Your objective:
Here the job is to copy the data exactly and to exclude every image from it.

Information supplied:
[Start of Attachment]

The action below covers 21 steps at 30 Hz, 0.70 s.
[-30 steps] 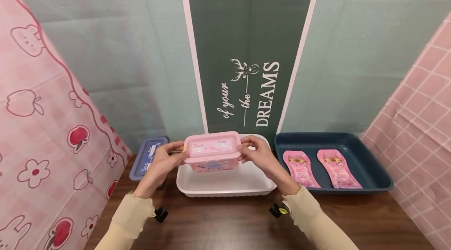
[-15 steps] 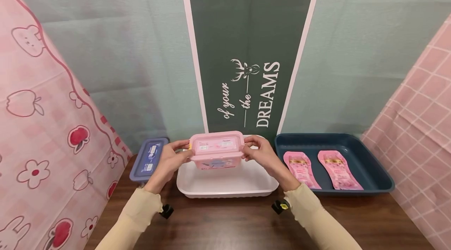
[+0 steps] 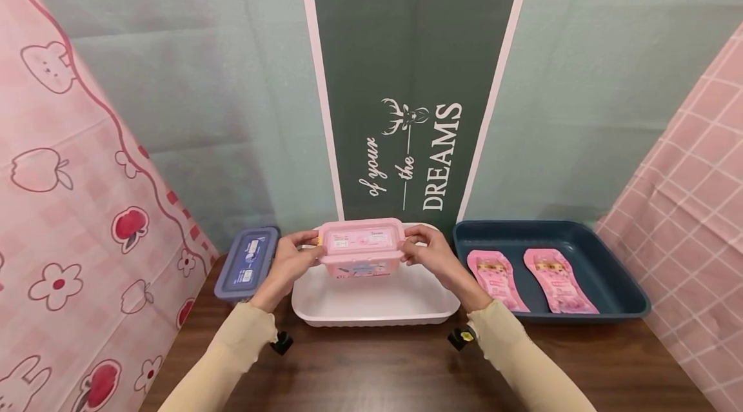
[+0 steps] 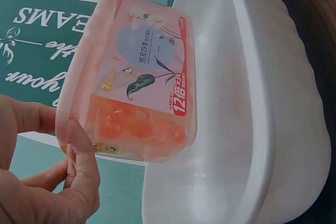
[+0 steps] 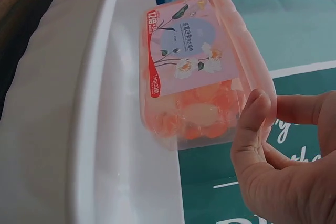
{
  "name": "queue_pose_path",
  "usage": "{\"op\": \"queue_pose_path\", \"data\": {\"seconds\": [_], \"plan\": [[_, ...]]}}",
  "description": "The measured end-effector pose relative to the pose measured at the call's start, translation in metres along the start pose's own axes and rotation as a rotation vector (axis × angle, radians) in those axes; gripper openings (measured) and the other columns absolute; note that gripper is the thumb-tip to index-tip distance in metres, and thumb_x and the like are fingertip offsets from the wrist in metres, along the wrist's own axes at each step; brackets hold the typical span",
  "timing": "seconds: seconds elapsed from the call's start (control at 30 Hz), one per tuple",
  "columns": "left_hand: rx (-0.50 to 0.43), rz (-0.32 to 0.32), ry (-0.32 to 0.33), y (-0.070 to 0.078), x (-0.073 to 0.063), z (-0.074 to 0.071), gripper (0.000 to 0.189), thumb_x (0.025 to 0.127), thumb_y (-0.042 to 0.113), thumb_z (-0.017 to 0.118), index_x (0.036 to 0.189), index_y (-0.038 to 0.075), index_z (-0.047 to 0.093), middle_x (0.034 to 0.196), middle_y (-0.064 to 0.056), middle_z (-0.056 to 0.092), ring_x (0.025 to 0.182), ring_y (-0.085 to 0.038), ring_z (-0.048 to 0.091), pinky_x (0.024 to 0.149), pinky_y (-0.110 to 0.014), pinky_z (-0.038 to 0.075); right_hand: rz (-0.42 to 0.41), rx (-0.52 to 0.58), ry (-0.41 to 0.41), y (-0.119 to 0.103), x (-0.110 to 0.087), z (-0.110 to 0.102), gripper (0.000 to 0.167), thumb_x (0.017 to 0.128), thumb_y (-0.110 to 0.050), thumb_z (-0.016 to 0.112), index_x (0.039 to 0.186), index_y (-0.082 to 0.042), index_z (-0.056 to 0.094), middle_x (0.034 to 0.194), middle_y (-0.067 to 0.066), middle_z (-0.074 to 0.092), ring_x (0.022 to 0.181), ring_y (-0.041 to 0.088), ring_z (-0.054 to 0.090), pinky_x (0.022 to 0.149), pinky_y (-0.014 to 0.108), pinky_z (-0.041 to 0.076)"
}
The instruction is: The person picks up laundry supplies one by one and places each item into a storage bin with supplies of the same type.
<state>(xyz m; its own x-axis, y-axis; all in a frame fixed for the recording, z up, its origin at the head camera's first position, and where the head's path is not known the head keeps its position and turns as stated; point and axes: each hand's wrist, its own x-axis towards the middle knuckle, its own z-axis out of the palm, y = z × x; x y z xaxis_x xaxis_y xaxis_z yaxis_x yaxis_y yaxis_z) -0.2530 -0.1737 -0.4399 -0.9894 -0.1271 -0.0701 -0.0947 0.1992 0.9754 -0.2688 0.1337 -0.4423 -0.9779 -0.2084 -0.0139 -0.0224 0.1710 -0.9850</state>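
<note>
A pink lidded tub of laundry pods (image 3: 362,247) is raised over the white tray (image 3: 374,305). At its left end, my left hand (image 3: 293,264) pinches the lid rim between thumb and fingers. My right hand (image 3: 429,256) grips the right end of the rim the same way. Through the clear pink wall, round orange pods (image 4: 134,124) show below a flowered label (image 5: 191,40). The lid is on and tips toward the head camera, so the tub's base is hidden in that view.
To the left stands a blue lidded box (image 3: 248,264), partly behind my left wrist. A dark blue tray (image 3: 615,276) on the right holds two pink pouches (image 3: 496,280). The wooden table (image 3: 371,367) runs along the front, with hanging cloth behind and at both sides.
Both hands have carried the tub a short way to the right over the white tray. The left forearm has swung right, uncovering more of the blue box. The grip stays the same.
</note>
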Motion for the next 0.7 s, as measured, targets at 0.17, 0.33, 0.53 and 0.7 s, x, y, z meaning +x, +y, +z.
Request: {"op": "queue_pose_path", "data": {"seconds": [0.17, 0.33, 0.53, 0.7], "plan": [[-0.013, -0.005, -0.003, -0.004, 0.005, 0.006, 0.050, 0.092, -0.004, 0.071, 0.140, -0.011, 0.062, 0.126, -0.027, 0.064, 0.089, -0.018, 0.070, 0.076, -0.026, 0.064, 0.031, -0.009, 0.013, 0.008, 0.006, -0.002, 0.034, 0.100, -0.007, 0.068, 0.131, 0.005, 0.061, 0.097, 0.011, 0.070, 0.079, 0.024, 0.075, 0.072, 0.027, 0.064], [-0.002, -0.022, 0.004, -0.007, 0.009, 0.011, 0.048, 0.093, -0.002, 0.071, 0.140, -0.009, 0.063, 0.128, -0.027, 0.064, 0.092, -0.019, 0.070, 0.078, -0.027, 0.064, 0.072, -0.002, 0.033, 0.014, 0.010, -0.003, 0.032, 0.100, -0.006, 0.067, 0.131, 0.002, 0.062, 0.098, 0.011, 0.070, 0.083, 0.028, 0.075, 0.074, 0.027, 0.064], [-0.011, -0.056, -0.004, -0.009, 0.013, 0.014, 0.052, 0.091, -0.002, 0.072, 0.141, -0.006, 0.063, 0.130, -0.025, 0.064, 0.096, -0.022, 0.069, 0.079, -0.026, 0.062, 0.116, 0.029, 0.035, 0.019, 0.015, -0.005, 0.038, 0.102, -0.010, 0.066, 0.139, -0.001, 0.061, 0.107, 0.013, 0.072, 0.087, 0.025, 0.073, 0.079, 0.027, 0.063], [-0.060, -0.077, -0.021, -0.009, 0.018, 0.017, 0.057, 0.085, -0.004, 0.070, 0.141, -0.007, 0.062, 0.131, -0.024, 0.063, 0.098, -0.023, 0.066, 0.079, -0.026, 0.060, 0.161, 0.080, 0.039, 0.022, 0.020, -0.008, 0.043, 0.101, -0.012, 0.067, 0.142, -0.002, 0.059, 0.111, 0.014, 0.070, 0.090, 0.027, 0.071, 0.082, 0.029, 0.062]]}}
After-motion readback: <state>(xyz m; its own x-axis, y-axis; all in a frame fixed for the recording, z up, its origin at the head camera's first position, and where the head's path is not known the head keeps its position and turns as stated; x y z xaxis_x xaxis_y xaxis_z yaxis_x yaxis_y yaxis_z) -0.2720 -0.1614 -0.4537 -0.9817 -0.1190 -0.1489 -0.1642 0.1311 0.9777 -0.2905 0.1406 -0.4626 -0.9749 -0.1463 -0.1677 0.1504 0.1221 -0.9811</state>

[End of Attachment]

Problem solution:
The action below covers 21 steps at 30 Hz, 0.70 s.
[-30 steps] 
[-15 steps] 
[+0 steps] 
[+0 steps] 
[+0 steps] 
{
  "name": "queue_pose_path",
  "usage": "{\"op\": \"queue_pose_path\", \"data\": {\"seconds\": [_], \"plan\": [[_, ...]]}}",
  "description": "The measured end-effector pose relative to the pose measured at the call's start, translation in metres along the start pose's own axes and rotation as a rotation vector (axis × angle, radians) in those axes; gripper openings (measured) and the other columns absolute; note that gripper is the thumb-tip to index-tip distance in metres, and thumb_x and the like are fingertip offsets from the wrist in metres, along the wrist's own axes at each step; brackets hold the typical span",
  "timing": "seconds: seconds elapsed from the call's start (control at 30 Hz), one per tuple",
  "columns": "left_hand: rx (-0.50 to 0.43), rz (-0.32 to 0.32), ry (-0.32 to 0.33), y (-0.070 to 0.078), x (-0.073 to 0.063), z (-0.074 to 0.071), gripper (0.000 to 0.189), thumb_x (0.025 to 0.127), thumb_y (-0.042 to 0.113), thumb_z (-0.017 to 0.118), index_x (0.036 to 0.189), index_y (-0.038 to 0.075), index_z (-0.047 to 0.093), middle_x (0.034 to 0.196), middle_y (-0.064 to 0.056), middle_z (-0.056 to 0.092), ring_x (0.025 to 0.182), ring_y (-0.085 to 0.038), ring_z (-0.048 to 0.091), pinky_x (0.024 to 0.149), pinky_y (-0.110 to 0.014), pinky_z (-0.038 to 0.075); right_hand: rz (-0.42 to 0.41), rx (-0.52 to 0.58), ry (-0.41 to 0.41), y (-0.119 to 0.103), x (-0.110 to 0.087), z (-0.110 to 0.102), gripper (0.000 to 0.167), thumb_x (0.017 to 0.128), thumb_y (-0.110 to 0.050), thumb_z (-0.016 to 0.112), index_x (0.039 to 0.186), index_y (-0.082 to 0.042), index_z (-0.056 to 0.094), middle_x (0.034 to 0.194), middle_y (-0.067 to 0.066), middle_z (-0.074 to 0.092), ring_x (0.022 to 0.181), ring_y (-0.041 to 0.088), ring_z (-0.054 to 0.090), pinky_x (0.022 to 0.149), pinky_y (-0.014 to 0.108), pinky_z (-0.041 to 0.076)"
}
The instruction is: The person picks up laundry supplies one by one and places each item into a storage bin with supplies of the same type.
<state>(xyz m; its own x-axis, y-axis; all in a frame fixed for the recording, z up, its origin at the head camera's first position, and where the head's path is not known the head keeps its position and turns as stated; point and axes: each hand's wrist, its own x-axis towards the middle knuckle, its own z-axis out of the palm, y = z × x; x y z xaxis_x xaxis_y xaxis_z yaxis_x yaxis_y yaxis_z) -0.2530 -0.1737 -0.4399 -0.9894 -0.1271 -0.0701 -0.0947 0.1992 0.9754 -0.2688 0.1337 -0.4423 -0.9779 -0.2084 -0.0139 -0.0224 0.1710 -0.9850</state>
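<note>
A pink lidded tub of laundry pods (image 3: 362,247) is raised over the white tray (image 3: 374,305). At its left end, my left hand (image 3: 293,264) pinches the lid rim between thumb and fingers. My right hand (image 3: 429,256) grips the right end of the rim the same way. Through the clear pink wall, round orange pods (image 4: 134,124) show below a flowered label (image 5: 191,40). The lid is on and tips toward the head camera, so the tub's base is hidden in that view.
To the left stands a blue lidded box (image 3: 248,264), partly behind my left wrist. A dark blue tray (image 3: 615,276) on the right holds two pink pouches (image 3: 496,280). The wooden table (image 3: 371,367) runs along the front, with hanging cloth behind and at both sides.
Both hands have carried the tub a short way to the right over the white tray. The left forearm has swung right, uncovering more of the blue box. The grip stays the same.
</note>
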Motion for the next 0.7 s, as measured, targets at 0.17, 0.33, 0.53 and 0.7 s, x, y, z meaning +x, +y, +z.
Request: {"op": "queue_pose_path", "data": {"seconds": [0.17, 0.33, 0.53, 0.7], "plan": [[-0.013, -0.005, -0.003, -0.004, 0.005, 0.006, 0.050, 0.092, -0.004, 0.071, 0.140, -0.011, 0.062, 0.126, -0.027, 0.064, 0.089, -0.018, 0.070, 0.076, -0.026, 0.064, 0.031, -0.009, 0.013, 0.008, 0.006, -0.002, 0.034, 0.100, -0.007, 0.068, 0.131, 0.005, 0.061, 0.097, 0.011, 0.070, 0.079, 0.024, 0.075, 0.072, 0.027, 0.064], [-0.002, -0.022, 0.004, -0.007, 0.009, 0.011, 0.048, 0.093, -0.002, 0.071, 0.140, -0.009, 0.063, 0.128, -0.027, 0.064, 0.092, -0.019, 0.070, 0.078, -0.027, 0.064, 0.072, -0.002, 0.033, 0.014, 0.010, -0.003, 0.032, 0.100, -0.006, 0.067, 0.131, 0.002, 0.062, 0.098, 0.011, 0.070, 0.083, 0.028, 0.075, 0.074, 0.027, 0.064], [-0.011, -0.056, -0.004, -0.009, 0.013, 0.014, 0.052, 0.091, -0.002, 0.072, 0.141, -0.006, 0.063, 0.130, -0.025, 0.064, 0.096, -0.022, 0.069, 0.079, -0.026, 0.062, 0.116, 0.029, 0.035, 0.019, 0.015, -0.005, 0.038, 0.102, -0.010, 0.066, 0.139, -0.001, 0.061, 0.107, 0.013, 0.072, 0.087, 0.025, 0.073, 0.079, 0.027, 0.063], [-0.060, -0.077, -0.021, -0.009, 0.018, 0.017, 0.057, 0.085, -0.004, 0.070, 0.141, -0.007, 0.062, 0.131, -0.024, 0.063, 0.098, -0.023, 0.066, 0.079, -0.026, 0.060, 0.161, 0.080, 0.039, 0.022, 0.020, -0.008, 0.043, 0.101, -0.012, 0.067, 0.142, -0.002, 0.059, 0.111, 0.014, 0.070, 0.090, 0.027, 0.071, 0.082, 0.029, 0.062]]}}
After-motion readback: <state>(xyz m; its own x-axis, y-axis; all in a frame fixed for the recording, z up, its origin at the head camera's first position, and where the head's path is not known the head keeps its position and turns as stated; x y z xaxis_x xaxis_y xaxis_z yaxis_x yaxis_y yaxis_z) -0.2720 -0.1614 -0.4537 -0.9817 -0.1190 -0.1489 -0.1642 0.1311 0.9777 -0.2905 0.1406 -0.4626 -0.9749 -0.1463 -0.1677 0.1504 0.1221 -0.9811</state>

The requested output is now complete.